Heart and Lung Transplant
Heart and Lung Transplant Overview
A pioneering heart surgeon, Dr Christiaan Barnard, performed the first successful human-to-human heart transplant operation in 1967 in Cape Town, South Africa. Unfortunately, early operations resulted in problems such as infection and rejection, and heart recipients did not survive very long.
With advances in technique and development of new drugs to suppress the immune system, more than 70% of transplant recipients currently survive more than 3 years. The problem now is a severe shortage of donor hearts in the United States. Each year, thousands of people are waiting for a heart. About 35% of them die before a heart becomes available. Only about 2,000 heart transplants are done each year in North America, the major reason is lack of donors.

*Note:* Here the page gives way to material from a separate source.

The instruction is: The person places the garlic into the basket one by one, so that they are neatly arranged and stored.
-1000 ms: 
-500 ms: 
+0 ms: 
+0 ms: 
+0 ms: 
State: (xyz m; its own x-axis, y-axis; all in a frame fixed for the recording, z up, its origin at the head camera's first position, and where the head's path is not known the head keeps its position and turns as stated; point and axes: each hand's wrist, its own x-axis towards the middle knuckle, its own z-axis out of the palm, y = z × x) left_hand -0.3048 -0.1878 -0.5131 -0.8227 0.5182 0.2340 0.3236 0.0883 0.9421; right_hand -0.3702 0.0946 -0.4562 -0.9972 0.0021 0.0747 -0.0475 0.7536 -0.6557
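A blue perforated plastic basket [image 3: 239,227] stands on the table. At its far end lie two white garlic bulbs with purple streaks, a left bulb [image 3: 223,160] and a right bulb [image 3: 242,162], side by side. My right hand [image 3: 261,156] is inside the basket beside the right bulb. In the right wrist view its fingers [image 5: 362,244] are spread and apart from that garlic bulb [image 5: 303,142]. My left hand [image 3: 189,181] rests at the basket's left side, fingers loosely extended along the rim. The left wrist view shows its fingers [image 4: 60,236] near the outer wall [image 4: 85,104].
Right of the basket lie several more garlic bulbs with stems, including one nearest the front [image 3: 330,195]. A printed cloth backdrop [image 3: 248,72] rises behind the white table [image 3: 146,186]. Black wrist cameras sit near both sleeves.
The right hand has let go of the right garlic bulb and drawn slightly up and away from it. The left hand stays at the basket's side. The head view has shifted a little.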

- A "bridge" device (assisted device) has been developed that lets certain people live longer while they wait for transplantation. A balloon pump inserted into the aorta, along with battery generator device, that can help the heart to provide blood flow to the body. This “bridge” cannot be used for long and used only in people who are critically ill and very close to getting a new heart.
- A newer procedure involves implanting a mechanical pump into your body to help pump the blood. This pump, called a left ventricular assist device (LVAD), can be used for months or even years. It cannot be used indefinitely.

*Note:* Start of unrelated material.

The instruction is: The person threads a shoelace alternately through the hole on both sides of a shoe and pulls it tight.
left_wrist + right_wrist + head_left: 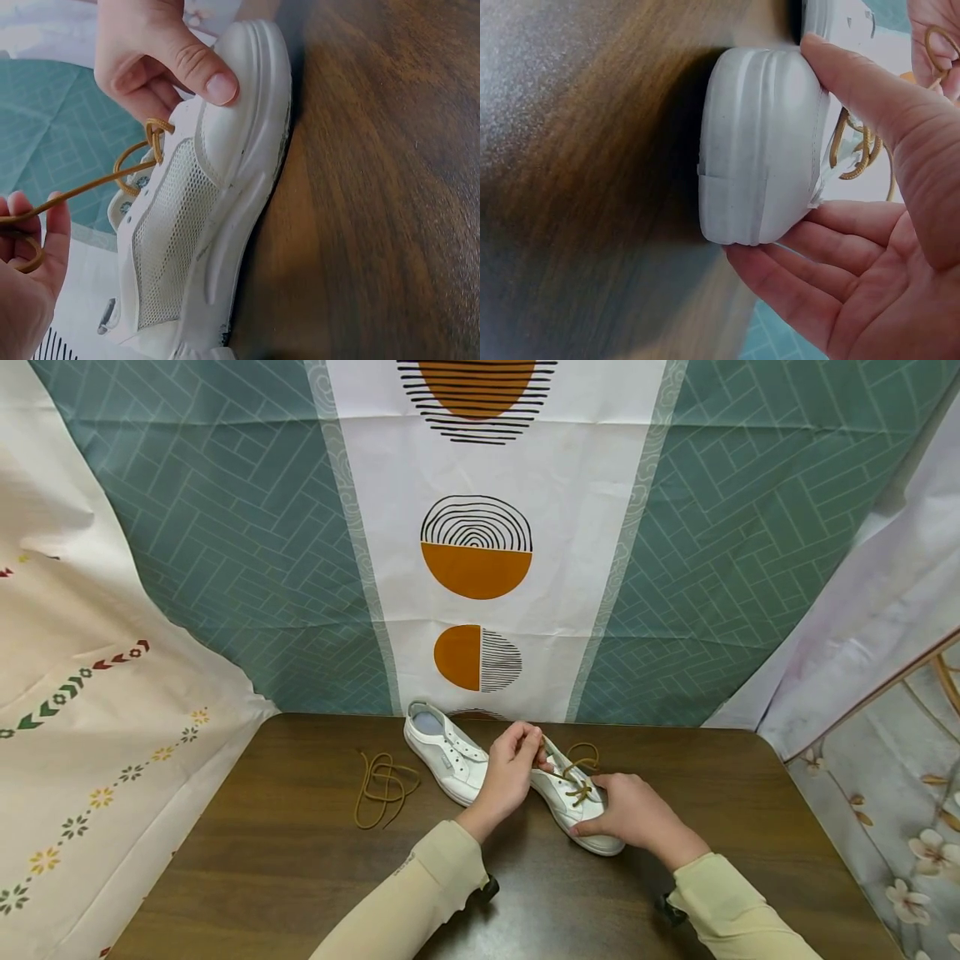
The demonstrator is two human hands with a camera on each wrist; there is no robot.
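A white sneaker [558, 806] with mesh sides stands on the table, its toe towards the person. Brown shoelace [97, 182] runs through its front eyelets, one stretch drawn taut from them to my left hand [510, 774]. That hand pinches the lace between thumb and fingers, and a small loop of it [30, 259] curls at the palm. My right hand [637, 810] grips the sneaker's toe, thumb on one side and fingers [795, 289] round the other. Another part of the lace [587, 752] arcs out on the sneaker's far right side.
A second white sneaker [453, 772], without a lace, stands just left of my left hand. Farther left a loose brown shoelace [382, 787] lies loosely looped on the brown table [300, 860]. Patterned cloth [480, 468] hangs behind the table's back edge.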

- Total artificial hearts are now available and have been implanted in a few patients. Besides costs, complications are still present.
Successful lung transplantation has been performed since the early 1980s. The first surgeries involved transplanting both lungs and the heart together. Since then, operations have been developed to transplant both lungs, a single lung, and even partial lung (lobes).

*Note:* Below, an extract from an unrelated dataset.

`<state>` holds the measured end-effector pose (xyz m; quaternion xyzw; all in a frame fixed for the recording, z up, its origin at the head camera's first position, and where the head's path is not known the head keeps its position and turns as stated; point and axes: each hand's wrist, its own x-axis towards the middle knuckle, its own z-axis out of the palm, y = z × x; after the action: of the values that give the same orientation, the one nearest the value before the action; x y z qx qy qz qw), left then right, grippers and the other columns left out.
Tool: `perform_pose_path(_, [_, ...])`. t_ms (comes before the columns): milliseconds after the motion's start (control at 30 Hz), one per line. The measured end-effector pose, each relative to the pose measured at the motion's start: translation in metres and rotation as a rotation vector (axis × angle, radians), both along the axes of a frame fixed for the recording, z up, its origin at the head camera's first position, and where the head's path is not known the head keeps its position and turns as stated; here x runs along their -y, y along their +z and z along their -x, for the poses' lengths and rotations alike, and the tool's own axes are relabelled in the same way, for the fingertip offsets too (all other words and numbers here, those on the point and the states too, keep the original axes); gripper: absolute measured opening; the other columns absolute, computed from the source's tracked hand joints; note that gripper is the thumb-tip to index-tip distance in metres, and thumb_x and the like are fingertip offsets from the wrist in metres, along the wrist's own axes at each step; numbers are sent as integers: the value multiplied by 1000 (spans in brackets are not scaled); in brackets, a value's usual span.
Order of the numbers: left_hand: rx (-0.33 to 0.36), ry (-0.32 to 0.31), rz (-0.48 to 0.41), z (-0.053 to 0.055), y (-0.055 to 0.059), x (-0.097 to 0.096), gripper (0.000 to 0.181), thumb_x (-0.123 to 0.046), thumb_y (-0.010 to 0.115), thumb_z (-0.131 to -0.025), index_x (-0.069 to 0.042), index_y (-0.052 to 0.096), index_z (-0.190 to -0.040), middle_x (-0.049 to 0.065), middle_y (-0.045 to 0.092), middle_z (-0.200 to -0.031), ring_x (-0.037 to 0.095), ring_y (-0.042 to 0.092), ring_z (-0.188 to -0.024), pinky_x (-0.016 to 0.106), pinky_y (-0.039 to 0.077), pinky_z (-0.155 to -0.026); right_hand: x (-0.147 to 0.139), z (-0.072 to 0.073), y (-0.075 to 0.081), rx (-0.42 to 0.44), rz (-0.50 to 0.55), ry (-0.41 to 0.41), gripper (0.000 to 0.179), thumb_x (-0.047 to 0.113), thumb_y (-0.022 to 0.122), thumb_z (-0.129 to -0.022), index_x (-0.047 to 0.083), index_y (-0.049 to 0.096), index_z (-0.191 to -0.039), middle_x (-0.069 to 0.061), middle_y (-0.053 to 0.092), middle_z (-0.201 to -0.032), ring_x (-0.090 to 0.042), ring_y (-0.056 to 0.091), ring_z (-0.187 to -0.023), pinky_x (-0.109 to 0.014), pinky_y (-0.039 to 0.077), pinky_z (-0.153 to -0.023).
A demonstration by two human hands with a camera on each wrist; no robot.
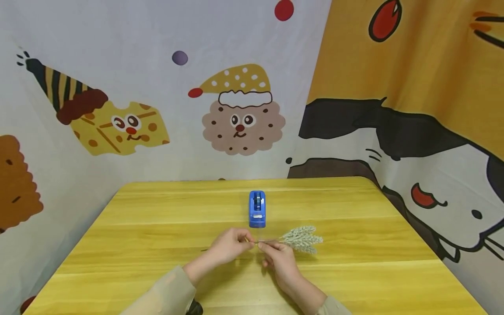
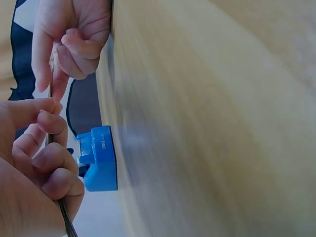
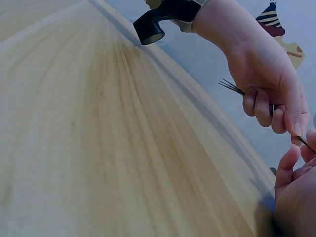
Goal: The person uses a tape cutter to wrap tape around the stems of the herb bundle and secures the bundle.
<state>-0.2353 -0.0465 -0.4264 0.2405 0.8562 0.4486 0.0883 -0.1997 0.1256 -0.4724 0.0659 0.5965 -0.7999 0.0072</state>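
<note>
A bunch of pale green dried wheat-like stalks [image 1: 303,239] lies crosswise between both hands, its heads pointing right. With curled fingers, my left hand [image 1: 231,245] grips the thin stems [image 2: 64,215], whose cut ends stick out behind the fingers in the right wrist view. My right hand [image 1: 281,260] pinches the same stems between thumb and forefinger, nearer the heads. The fingertips of both hands are close together on the stems. Just beyond the hands stands a blue tape dispenser [image 1: 257,209].
The wooden table [image 1: 157,210] reaches back to a cloth backdrop [image 1: 181,131] printed with cartoon figures. A black wrist camera mount [image 3: 150,29] sits at the left sleeve.
</note>
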Motion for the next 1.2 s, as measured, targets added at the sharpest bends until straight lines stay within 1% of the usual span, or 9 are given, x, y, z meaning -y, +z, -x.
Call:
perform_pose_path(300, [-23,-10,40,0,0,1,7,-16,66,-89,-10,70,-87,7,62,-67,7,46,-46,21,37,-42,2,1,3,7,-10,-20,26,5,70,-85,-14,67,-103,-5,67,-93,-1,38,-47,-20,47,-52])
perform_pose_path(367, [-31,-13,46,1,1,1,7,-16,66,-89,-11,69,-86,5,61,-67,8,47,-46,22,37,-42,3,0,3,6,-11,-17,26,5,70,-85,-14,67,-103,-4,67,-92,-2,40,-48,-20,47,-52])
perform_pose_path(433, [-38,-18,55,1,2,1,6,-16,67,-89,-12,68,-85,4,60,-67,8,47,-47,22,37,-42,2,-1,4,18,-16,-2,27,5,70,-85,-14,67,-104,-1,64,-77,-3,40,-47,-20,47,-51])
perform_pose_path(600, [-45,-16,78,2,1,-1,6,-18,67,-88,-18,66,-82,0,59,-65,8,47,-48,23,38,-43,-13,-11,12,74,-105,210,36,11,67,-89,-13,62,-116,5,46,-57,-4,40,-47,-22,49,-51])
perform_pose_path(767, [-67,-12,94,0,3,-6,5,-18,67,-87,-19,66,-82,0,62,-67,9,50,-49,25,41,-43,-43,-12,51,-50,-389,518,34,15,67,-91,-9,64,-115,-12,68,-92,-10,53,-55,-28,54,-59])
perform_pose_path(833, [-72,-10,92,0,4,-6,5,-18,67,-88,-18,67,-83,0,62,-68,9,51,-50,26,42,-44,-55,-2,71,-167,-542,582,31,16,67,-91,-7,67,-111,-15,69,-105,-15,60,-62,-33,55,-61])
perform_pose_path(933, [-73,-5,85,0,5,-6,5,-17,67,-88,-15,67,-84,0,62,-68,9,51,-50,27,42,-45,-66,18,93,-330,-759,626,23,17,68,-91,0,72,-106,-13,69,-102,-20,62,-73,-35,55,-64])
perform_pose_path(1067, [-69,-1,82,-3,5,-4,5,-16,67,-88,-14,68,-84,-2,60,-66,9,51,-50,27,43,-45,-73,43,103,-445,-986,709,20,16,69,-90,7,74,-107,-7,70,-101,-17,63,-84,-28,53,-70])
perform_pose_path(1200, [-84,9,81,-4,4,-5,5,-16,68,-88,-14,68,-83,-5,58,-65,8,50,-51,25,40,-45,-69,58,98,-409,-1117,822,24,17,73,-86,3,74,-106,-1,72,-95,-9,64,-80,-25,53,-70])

Because of the severe shortage of organs, combined heart and lung transplants are rare (less than 20 per year are done in North America).
- With improved surgical techniques and powerful medicines to prevent rejection, life expectancy after transplantation has increased over the last 2 decades.
- Just as with heart transplantation, demand for donor lungs is greater than the supply. In 1998, 3144 people were on the waiting list for a lung transplant; 498 (16%) died before getting a donor organ. In the United States, people may wait 18 months or longer for a donor lung.
Because of such demand, systems have been developed to make sure that the sickest people are first to receive donor organs. Donors are carefully screened to make sure that only healthy lungs are transplanted. Because of the severe shortage, bilateral lung transplants are rare. Most patients receive a single lung.